Your response should be the complete data, transcribed exactly.

___

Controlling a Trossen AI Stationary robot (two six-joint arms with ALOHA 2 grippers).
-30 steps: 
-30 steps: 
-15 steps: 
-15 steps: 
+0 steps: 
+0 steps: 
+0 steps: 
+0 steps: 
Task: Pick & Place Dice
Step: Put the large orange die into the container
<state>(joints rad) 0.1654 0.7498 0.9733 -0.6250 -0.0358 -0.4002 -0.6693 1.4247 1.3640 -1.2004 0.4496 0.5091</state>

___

● Exercise response
Controlling a Trossen AI Stationary robot (two six-joint arms with ALOHA 2 grippers).
-30 steps: 
-30 steps: 
-15 steps: 
-15 steps: 
+0 steps: 
+0 steps: 
+0 steps: 
+0 steps: 
Task: Pick & Place Dice
Step: Put the large orange die into the container
<state>(joints rad) 0.1654 0.7498 0.9733 -0.6250 -0.0358 -0.4002 -0.6693 1.4247 1.3640 -1.2004 0.4496 0.5091</state>

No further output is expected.